Further, WhatsApp messages are usually protected through end-to-end encryption, which makes it difficult to trace the source or origin of the information contained in such messages. However, according to SEBI, even if the origin / source of the information could not be traced, the fact that the persons were in possession of such information which closely matched with the financial figures of the companies and the same was forwarded by them further, was sufficient to hold them liable for violation of the PIT Regulations.
By the mere fact that the financial results substantially mirrored the estimates shares over Whatsapp, SEBI conclusively determined that the noticees had access to UPSI. SEBI found this to be sufficient circumstantial evidence to categorise the noticees, who are otherwise not connected to any of the companies, as insiders.

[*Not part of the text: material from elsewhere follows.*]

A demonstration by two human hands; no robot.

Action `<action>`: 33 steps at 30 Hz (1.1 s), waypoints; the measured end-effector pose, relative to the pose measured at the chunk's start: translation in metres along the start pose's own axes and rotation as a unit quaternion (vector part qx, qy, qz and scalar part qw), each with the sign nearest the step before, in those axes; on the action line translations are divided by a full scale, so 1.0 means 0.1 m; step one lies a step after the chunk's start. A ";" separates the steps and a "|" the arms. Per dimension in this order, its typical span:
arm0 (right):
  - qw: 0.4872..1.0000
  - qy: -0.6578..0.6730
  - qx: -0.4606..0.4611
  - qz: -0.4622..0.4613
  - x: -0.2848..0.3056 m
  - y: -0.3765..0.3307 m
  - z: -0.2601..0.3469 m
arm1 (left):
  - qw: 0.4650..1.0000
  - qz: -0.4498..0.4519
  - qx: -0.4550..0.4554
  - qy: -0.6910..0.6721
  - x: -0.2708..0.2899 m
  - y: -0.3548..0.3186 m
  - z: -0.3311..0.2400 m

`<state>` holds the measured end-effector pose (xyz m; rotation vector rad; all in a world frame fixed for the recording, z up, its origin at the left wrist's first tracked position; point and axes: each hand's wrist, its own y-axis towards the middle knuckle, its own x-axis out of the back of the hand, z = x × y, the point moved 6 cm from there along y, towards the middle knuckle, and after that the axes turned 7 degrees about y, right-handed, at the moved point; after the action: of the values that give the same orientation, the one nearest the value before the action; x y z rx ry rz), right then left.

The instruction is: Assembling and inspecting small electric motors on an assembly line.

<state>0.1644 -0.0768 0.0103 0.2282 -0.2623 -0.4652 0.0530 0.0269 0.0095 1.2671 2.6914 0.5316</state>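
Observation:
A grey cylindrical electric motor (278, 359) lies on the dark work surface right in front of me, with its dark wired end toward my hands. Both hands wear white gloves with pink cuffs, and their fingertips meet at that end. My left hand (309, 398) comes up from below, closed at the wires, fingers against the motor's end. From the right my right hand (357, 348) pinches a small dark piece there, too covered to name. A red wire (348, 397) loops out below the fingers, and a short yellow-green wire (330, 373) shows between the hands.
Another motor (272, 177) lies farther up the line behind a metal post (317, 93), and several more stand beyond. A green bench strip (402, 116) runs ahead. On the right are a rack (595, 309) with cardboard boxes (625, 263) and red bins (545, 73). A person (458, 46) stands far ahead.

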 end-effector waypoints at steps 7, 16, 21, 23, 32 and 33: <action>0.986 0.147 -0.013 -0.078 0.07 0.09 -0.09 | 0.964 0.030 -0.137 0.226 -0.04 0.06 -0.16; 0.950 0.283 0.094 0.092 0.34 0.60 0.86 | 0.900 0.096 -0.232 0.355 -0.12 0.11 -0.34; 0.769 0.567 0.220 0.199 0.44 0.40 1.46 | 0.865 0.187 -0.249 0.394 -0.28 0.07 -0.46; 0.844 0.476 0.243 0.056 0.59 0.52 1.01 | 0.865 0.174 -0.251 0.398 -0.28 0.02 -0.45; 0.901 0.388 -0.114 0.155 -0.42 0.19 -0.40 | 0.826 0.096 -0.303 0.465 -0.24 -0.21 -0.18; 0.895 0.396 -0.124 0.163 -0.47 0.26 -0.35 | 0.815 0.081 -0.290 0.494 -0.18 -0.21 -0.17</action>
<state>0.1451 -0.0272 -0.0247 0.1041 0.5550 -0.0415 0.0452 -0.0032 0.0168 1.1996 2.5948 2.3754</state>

Further, SEBI observed that for information based on research to not be considered as UPSI, two criteria are required to be satisfied - such research should itself be based on “generally available” information and the research work should have been accessible on a “non-discriminatory” basis. Since none of the criteria were fulfilled, SEBI held the aforesaid persons liable for violation of Regulation 3 of the PIT Regulations. It is common for stock brokers and other market intermediaries to provide estimates of financial results of different companies prior to the actual announcements and such estimates are usually based on various sources of information. These estimates are sometimes shared by stock brokers and research analysts with a select group of paid clients. This order would restrict this activity. By observing that both the criteria are required to be fulfilled, SEBI has overlooked a key point made in the report of the High-Level Committee to Review the SEBI (Prohibition of Insider Trading) Regulations, 1992 constituted under the Chairmanship of Mr. Justice N K Sodhi, which states that research available on “discriminatory basis” but which is based on generally available information will not change the character of the research from generally available to UPSI.

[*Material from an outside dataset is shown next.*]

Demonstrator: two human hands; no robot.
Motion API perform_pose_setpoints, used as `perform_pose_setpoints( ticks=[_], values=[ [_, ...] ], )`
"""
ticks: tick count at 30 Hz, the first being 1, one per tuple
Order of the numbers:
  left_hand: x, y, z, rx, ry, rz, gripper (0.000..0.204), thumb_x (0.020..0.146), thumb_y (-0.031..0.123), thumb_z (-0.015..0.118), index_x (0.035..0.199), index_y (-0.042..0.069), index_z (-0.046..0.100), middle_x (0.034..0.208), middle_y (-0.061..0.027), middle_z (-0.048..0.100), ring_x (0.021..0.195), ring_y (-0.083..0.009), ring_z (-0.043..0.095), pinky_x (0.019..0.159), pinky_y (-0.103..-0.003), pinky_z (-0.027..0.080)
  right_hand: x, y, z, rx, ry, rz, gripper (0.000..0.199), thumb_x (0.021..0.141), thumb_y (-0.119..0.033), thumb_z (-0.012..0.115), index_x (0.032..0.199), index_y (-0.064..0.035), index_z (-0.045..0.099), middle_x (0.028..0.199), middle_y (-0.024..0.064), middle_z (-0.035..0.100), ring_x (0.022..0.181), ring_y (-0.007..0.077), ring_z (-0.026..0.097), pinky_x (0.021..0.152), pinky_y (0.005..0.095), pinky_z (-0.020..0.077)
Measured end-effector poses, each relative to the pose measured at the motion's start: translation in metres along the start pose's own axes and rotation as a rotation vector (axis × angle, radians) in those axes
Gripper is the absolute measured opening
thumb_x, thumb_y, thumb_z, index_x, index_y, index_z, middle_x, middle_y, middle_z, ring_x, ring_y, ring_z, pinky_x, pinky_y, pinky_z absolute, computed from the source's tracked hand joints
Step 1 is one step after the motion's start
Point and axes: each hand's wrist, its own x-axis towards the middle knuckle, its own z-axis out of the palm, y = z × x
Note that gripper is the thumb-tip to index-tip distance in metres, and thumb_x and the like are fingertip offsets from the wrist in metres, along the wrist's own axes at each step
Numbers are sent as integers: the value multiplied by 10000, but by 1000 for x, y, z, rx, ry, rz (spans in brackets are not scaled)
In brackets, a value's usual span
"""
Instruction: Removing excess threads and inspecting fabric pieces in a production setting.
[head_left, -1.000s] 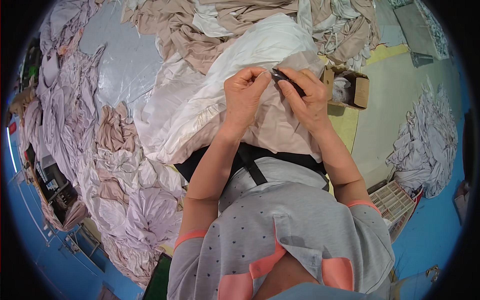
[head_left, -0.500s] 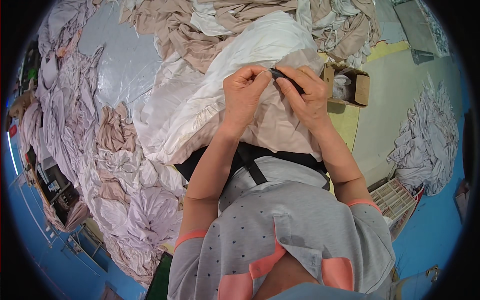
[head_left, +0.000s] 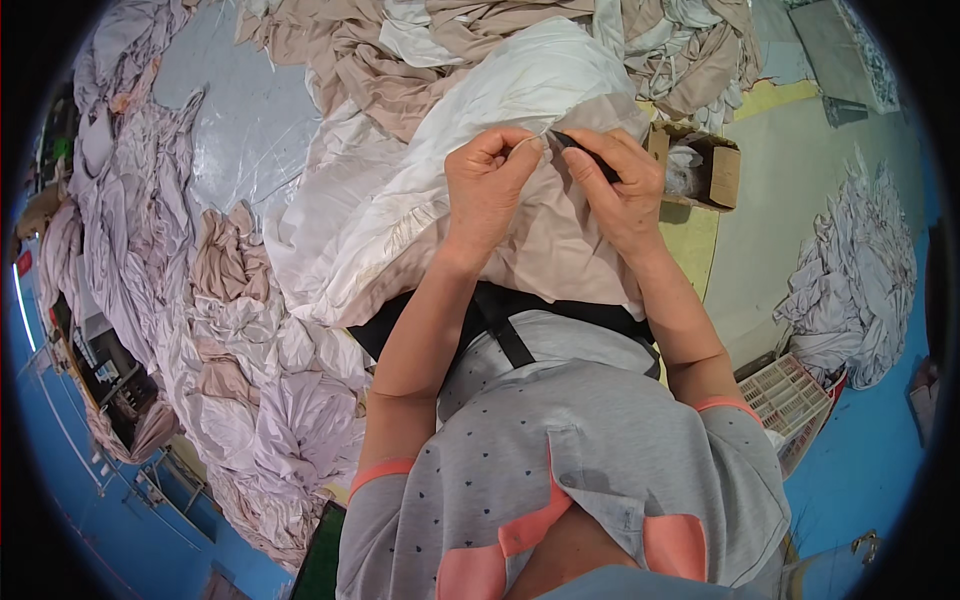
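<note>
Left hand point(head_left: 488, 180): fingers pinched on a fold of the white garment point(head_left: 430, 190)
Right hand point(head_left: 618, 185): clamped around small dark snips point(head_left: 580, 152), tip at that fold

We cannot make out the small dark tool point(head_left: 588, 157) fully: the right hand point(head_left: 618, 190) covers most of it, leaving only a thin tip showing. The left hand point(head_left: 488, 185) hides the fabric edge it pinches. The cardboard box point(head_left: 712, 165) shows pale contents too blurred to name. Our own head and lap are cut off by the lower edge.
</note>
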Motion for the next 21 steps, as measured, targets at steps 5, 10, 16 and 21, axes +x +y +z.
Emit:
perform_pose_setpoints(
  ticks=[5,10,16,21],
  values=[
    [-1,-3,-4,568,59,455,87,763,-1,687,844,21,668,727,-47,615,599,-104,554,562,-216,424,1,-5,-12,-16,-30,15,196,817,-48,683,1013,-31,684,714,43,571,613,111,517,549,239,396],
    [-3,-9,-1,709,100,761,141,703,-33,693,809,45,643,736,-78,581,571,-205,575,517,-272,457,-8,-13,-18,-97,-54,-48,199,814,-55,687,1011,-24,676,713,52,566,600,122,514,534,250,393],
    [-8,-15,1,812,108,906,190,648,-49,692,801,52,640,744,-57,563,572,-202,578,481,-291,457,-18,-15,-16,-112,-88,25,205,811,-47,688,1013,-13,672,720,58,570,595,132,519,526,253,399],
    [-8,-16,0,887,90,1011,230,602,-45,688,808,49,648,739,-48,547,562,-187,566,474,-278,448,-21,-14,-15,-129,-77,4,213,810,-36,686,1021,-9,670,731,64,572,594,138,526,528,257,407]
  ],
)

The order effectively restricts market participants from communicating any “heard on street”, without first verifying that such rumour is backed by research conducted using generally available information and which is non-discriminatorily available. This order severely limits free speech among the market participants. In their endeavour to clamp down on leak of financial data of listed companies prior to their release, SEBI has fined recipients of secondary information without identifying the source of information. This also highlights the inability of SEBI to curb and identify the insiders of listed companies from leaking UPSI on encrypted platforms like WhatsApp.